#### What you are asked to do:
The answer must be every line from the entries below that contains "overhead".
[Opening Information supplied section]
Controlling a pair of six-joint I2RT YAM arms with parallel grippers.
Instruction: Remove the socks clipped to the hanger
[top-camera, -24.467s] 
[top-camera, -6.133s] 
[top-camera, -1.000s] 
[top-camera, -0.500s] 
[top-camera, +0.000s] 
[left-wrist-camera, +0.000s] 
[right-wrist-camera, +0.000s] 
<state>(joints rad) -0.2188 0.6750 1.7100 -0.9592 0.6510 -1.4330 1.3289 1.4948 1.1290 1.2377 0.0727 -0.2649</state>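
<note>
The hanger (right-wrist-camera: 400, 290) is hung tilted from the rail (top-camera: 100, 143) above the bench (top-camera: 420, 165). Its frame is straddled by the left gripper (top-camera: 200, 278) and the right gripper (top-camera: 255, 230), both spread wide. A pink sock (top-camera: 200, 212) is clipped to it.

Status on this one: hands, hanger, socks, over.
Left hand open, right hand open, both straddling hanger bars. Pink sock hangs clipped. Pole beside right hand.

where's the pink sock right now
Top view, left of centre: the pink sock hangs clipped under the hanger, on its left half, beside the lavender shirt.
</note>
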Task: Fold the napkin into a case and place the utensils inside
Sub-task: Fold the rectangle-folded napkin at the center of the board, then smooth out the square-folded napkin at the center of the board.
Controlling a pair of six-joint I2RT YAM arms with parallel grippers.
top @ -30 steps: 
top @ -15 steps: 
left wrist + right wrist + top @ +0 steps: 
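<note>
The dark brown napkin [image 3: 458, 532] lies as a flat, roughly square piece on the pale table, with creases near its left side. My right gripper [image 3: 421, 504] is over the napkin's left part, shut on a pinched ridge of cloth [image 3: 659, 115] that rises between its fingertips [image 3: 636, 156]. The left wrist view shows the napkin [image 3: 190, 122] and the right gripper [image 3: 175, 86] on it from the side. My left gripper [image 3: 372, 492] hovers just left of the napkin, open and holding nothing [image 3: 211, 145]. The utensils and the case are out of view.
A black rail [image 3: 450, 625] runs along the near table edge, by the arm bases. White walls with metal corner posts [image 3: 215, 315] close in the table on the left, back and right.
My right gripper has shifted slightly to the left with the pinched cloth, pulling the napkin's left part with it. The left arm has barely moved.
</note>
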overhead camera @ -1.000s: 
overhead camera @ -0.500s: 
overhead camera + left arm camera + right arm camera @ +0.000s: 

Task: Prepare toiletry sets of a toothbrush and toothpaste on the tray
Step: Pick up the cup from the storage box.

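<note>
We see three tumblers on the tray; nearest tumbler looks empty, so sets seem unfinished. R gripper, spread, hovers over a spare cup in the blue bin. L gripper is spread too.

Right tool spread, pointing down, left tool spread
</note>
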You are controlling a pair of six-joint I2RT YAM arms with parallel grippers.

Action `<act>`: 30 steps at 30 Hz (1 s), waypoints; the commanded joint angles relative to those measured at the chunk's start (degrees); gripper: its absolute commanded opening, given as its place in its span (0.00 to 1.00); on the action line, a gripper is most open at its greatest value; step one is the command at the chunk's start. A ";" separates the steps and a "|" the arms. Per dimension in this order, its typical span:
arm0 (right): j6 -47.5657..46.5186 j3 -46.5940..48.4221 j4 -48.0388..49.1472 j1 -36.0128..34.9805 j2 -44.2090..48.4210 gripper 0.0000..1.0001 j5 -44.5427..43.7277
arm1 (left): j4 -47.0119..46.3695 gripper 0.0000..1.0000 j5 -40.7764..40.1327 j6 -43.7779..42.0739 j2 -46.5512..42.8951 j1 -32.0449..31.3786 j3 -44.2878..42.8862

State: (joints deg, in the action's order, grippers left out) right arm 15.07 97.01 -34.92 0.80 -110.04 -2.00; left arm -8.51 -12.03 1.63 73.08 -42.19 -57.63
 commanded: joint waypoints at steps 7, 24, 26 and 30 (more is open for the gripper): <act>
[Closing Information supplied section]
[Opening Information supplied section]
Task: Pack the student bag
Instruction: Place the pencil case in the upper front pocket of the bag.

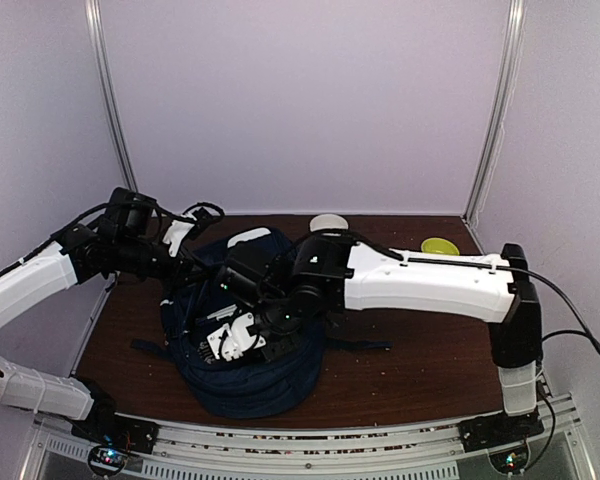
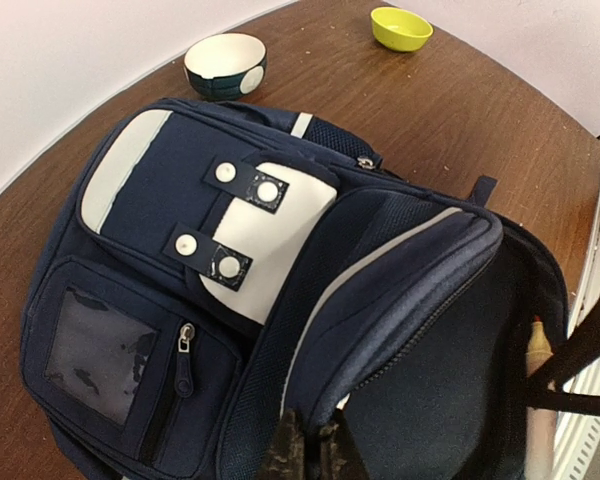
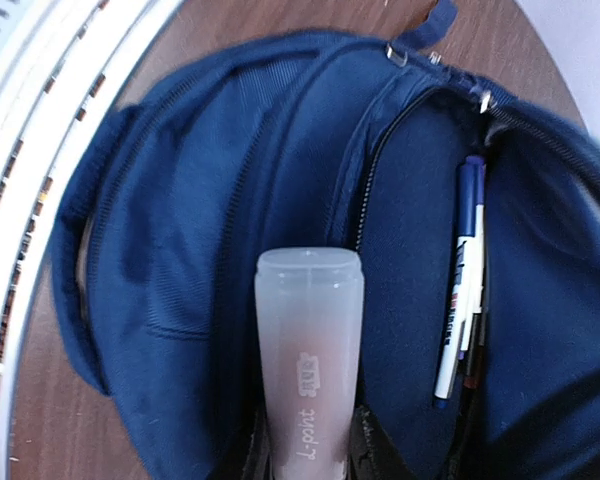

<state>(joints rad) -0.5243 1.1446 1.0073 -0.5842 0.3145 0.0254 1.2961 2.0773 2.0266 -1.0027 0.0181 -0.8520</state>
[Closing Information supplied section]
#### Answer space:
overhead camera @ -1.000s: 
overhead camera @ -0.500s: 
overhead camera + left arm camera + right arm camera @ +0.000s: 

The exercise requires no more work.